Reputation: 25924
I am trying to match any blocks that has type:"Data"
in it and then replace it with the text I want.
A sample input is given below, there can be one or more of these:
layer {
name: "cifar"
type: "Data"
top: "data"
top: "label"
include {
phase: TRAIN
}
transform_param {
mean_file: "examples/cifar10/mean.binaryproto"
mirror: true
#crop_size: 20
}
# this is a comment!
data_param {
source: "examples/cifar10/cifar10_train_lmdb"
batch_size: 100
backend: LMDB
}
}
layer {
name: "cifar"
type: "Data"
top: "data"
top: "label"
include {
phase: TEST
}
transform_param {
mean_file: "examples/cifar10/mean.binaryproto"
}
data_param {
source: "examples/cifar10/cifar10_test_lmdb"
batch_size: 25
backend: LMDB
}
}
I came up with this regex :
((layer)( *)((\n))*{((.*?)(\n)*)*(type)( *):( *)("Data")((.*?)(\n)*)*)(.*?)(\n)}
I tried to model this :
find and select a block starting with layer,
there can be any number of space characters but after it
there should be a { character,
then there can be anything( for making it easier), and then
there should be a type followed by any number of spaces, then followed by "Data"
then anything can be there, until it is faced with a } character
But clearly this does not work properly. If I change the type in any of these layer blocks, nothing gets detected!, not even the layer which has the type : "Data"
Upvotes: 2
Views: 99
Reputation: 19319
Based on this post about using .net regular expressions to do bracket matching you can adapt the regex presented:
\((?>\((?<c>)|[^()]+|\)(?<-c>))*(?(c)(?!))\)

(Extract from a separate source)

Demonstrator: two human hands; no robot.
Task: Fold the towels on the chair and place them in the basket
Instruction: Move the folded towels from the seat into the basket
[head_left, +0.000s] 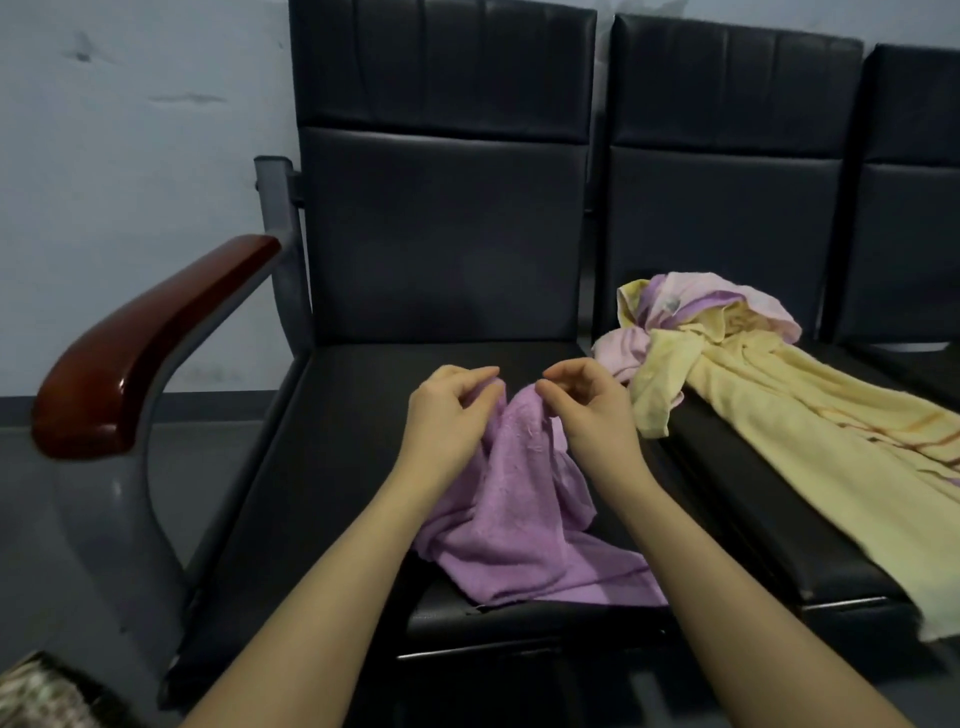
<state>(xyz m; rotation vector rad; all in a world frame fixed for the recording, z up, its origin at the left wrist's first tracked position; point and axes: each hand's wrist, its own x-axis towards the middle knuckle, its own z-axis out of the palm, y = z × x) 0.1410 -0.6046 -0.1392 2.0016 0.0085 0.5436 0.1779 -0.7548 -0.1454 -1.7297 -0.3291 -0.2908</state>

It's looking for sets of matching (
and )
and you can simply swap those for {
and }
(nothing that they are escaped in that regex).

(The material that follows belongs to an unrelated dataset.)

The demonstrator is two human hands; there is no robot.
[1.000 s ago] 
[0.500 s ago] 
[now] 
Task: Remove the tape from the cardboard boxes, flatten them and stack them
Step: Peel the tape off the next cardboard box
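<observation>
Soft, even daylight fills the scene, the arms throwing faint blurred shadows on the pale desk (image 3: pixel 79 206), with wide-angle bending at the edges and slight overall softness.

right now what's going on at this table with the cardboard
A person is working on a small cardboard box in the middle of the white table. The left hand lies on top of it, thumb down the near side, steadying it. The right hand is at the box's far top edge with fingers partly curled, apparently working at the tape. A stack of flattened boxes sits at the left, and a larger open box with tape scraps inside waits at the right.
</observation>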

Then you can prefix the layer\s*
bit.
For the feature to exclude blocks where type
<> "Data"
I've added a negative lookahead for all the other type
keywords in your sample in the pastebin. Unfortunately adding a postitive lookahead for type: "Data"
simply didn't work and I think if it did that would be your most robust solution.

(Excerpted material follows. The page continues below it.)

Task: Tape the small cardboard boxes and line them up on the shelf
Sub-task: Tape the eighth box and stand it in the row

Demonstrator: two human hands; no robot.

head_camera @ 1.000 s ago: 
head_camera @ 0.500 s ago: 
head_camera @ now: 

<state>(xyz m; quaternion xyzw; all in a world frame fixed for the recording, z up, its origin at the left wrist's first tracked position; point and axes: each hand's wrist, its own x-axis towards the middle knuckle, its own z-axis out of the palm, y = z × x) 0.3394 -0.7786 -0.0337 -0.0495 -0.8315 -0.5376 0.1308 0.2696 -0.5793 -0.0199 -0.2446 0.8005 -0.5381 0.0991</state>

Hopefully you have a finite list of type
values and you can extend this for a practical solution:
layer\s*{(?>{(?<c>)|[^{}](?!type: "Accuracy"|type: "Convolution"|type: "Dropout"|type: "InnerProduct"|type: "LRN"|type: "Pooling"|type: "ReLU"|type: "SoftmaxWithLoss")+|}(?<-c>))*(?(c)(?!))}
The key bit to work with in the original regex is the [^()]+
which matches content between the brackets that are being matched by the other components of the regex. I've adapted that to [^{}]+
- being 'everything other than the braces' - and then added the long 'apart from' clause with the keywords to not match.
Upvotes: 1